Exercise details:
Set down the material exactly. Keep every line.
** Opening Information shown block **
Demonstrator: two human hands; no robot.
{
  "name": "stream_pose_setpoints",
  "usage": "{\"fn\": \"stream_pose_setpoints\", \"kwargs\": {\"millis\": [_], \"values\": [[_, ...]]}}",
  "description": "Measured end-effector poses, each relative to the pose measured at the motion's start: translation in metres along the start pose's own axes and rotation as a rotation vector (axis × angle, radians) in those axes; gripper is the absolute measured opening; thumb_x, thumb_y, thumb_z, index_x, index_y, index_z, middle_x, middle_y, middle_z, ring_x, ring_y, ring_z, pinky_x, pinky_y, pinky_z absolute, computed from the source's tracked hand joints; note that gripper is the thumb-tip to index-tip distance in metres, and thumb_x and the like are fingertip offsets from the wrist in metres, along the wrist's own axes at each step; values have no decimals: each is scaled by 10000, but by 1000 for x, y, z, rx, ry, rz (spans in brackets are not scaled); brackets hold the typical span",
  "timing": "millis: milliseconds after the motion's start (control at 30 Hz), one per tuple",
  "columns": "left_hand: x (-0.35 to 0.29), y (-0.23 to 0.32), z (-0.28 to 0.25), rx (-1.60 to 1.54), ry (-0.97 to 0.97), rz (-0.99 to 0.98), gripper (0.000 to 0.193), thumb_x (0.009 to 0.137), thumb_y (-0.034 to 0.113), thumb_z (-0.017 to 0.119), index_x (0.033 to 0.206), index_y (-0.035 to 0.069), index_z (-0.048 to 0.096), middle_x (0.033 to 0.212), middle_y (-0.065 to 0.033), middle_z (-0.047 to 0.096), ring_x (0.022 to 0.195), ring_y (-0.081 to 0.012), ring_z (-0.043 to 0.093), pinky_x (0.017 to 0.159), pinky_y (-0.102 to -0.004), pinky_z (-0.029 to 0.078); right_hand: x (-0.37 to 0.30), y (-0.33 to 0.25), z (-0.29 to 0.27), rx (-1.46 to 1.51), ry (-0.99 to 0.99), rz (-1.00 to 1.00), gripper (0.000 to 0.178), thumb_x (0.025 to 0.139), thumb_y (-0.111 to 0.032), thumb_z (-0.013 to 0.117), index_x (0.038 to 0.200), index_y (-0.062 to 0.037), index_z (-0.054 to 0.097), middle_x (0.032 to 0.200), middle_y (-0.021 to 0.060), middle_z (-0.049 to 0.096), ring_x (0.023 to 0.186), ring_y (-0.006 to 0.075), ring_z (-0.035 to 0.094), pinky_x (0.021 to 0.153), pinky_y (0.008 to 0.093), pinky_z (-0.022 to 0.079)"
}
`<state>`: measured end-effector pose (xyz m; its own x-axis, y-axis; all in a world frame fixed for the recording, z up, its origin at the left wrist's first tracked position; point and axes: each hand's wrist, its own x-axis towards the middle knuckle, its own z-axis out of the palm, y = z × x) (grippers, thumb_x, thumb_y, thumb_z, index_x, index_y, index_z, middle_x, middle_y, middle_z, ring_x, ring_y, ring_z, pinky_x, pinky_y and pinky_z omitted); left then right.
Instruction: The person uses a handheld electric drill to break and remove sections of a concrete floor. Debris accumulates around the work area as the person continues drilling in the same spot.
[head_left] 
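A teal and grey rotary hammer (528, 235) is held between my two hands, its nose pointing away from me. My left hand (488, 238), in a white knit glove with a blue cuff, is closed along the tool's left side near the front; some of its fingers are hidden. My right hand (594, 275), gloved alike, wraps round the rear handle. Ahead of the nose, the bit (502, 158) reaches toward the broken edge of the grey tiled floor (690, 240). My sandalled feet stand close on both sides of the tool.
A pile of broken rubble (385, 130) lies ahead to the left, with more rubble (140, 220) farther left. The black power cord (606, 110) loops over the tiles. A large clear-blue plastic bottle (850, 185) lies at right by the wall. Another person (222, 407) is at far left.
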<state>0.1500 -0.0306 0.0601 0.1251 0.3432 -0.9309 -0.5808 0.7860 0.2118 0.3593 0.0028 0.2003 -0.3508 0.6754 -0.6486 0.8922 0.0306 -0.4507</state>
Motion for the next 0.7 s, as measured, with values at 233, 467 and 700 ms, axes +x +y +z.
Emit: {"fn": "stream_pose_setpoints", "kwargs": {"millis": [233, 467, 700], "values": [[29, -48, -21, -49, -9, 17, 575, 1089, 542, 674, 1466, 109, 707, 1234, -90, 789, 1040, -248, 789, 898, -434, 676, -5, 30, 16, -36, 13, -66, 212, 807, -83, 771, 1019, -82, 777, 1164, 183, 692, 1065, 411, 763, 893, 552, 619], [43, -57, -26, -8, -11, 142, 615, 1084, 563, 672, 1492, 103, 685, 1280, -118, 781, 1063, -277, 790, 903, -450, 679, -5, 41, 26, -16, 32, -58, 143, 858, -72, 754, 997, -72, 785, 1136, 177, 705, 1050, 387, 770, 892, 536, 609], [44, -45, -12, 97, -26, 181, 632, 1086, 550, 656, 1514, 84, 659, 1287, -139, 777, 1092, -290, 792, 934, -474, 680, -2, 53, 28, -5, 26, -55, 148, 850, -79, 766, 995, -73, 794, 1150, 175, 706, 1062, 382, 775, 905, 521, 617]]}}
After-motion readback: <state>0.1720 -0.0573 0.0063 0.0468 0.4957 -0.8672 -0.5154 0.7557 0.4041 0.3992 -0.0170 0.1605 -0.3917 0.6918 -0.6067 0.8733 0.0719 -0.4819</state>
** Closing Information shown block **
Result of the exercise:
Demonstrator: two human hands; no robot.
{
  "name": "stream_pose_setpoints",
  "usage": "{\"fn\": \"stream_pose_setpoints\", \"kwargs\": {\"millis\": [_], \"values\": [[_, ...]]}}",
  "description": "Measured end-effector poses, each relative to the pose measured at the motion's start: translation in metres along the start pose's own axes and rotation as a rotation vector (axis × angle, radians) in those axes; gripper is the absolute measured opening; thumb_x, thumb_y, thumb_z, index_x, index_y, index_z, middle_x, middle_y, middle_z, ring_x, ring_y, ring_z, pinky_x, pinky_y, pinky_z absolute, computed from the source's tracked hand joints; note that gripper is the thumb-tip to index-tip distance in metres, and thumb_x and the like are fingertip offsets from the wrist in metres, along the wrist's own axes at each step; values have no decimals: each is scaled by 10000, but by 1000 for x, y, z, rx, ry, rz (spans in brackets are not scaled); brackets hold the typical span",
  "timing": "millis: milliseconds after the motion's start (control at 30 Hz), one per tuple",
  "columns": "left_hand: x (-0.35 to 0.29), y (-0.23 to 0.32), z (-0.28 to 0.25), rx (-1.60 to 1.54), ry (-0.97 to 0.97), rz (-0.99 to 0.98), gripper (0.000 to 0.193), thumb_x (0.009 to 0.137), thumb_y (-0.034 to 0.113), thumb_z (-0.017 to 0.119), index_x (0.033 to 0.206), index_y (-0.035 to 0.069), index_z (-0.048 to 0.096), middle_x (0.033 to 0.212), middle_y (-0.065 to 0.033), middle_z (-0.047 to 0.096), ring_x (0.022 to 0.195), ring_y (-0.081 to 0.012), ring_z (-0.043 to 0.093), pinky_x (0.017 to 0.159), pinky_y (-0.102 to -0.004), pinky_z (-0.029 to 0.078); right_hand: x (-0.37 to 0.30), y (-0.33 to 0.25), z (-0.29 to 0.27), rx (-1.46 to 1.51), ry (-0.99 to 0.99), rz (-1.00 to 1.00), gripper (0.000 to 0.178), thumb_x (0.025 to 0.139), thumb_y (-0.111 to 0.032), thumb_z (-0.013 to 0.117), index_x (0.038 to 0.200), index_y (-0.062 to 0.037), index_z (-0.054 to 0.097), middle_x (0.032 to 0.200), middle_y (-0.021 to 0.060), middle_z (-0.049 to 0.096), ring_x (0.023 to 0.186), ring_y (-0.006 to 0.075), ring_z (-0.035 to 0.094), pinky_x (0.021 to 0.153), pinky_y (0.008 to 0.093), pinky_z (-0.022 to 0.079)"
}
`<state>`: measured end-effector pose (xyz m; its own x-axis, y-axis; all in a world frame fixed for the recording, z up, its origin at the left wrist's first tracked position; point and axes: each hand's wrist, its own x-axis towards the middle knuckle, its own z-axis out of the palm, y = z × x) (grippers, thumb_x, thumb_y, thumb_z, index_x, index_y, index_z, middle_x, middle_y, middle_z, ring_x, ring_y, ring_z, pinky_x, pinky_y and pinky_z omitted); left then right.
Instruction: The person uses a handheld electric drill to break and remove sections of a concrete floor. Debris accumulates around the work area as the person continues drilling in the same spot.
[head_left] 
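A teal and grey rotary hammer (528, 235) is held between my two hands, its nose pointing away from me. My left hand (488, 238), in a white knit glove with a blue cuff, is closed along the tool's left side near the front; some of its fingers are hidden. My right hand (594, 275), gloved alike, wraps round the rear handle. Ahead of the nose, the bit (502, 158) reaches toward the broken edge of the grey tiled floor (690, 240). My sandalled feet stand close on both sides of the tool.
A pile of broken rubble (385, 130) lies ahead to the left, with more rubble (140, 220) farther left. The black power cord (606, 110) loops over the tiles. A large clear-blue plastic bottle (850, 185) lies at right by the wall. Another person (222, 407) is at far left.
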<state>0.1500 -0.0306 0.0601 0.1251 0.3432 -0.9309 -0.5808 0.7860 0.2118 0.3593 0.0028 0.2003 -0.3508 0.6754 -0.6486 0.8922 0.0306 -0.4507</state>
Motion for the next 0.7 s, as measured, with values at 233, 467 and 700 ms, axes +x +y +z.
Emit: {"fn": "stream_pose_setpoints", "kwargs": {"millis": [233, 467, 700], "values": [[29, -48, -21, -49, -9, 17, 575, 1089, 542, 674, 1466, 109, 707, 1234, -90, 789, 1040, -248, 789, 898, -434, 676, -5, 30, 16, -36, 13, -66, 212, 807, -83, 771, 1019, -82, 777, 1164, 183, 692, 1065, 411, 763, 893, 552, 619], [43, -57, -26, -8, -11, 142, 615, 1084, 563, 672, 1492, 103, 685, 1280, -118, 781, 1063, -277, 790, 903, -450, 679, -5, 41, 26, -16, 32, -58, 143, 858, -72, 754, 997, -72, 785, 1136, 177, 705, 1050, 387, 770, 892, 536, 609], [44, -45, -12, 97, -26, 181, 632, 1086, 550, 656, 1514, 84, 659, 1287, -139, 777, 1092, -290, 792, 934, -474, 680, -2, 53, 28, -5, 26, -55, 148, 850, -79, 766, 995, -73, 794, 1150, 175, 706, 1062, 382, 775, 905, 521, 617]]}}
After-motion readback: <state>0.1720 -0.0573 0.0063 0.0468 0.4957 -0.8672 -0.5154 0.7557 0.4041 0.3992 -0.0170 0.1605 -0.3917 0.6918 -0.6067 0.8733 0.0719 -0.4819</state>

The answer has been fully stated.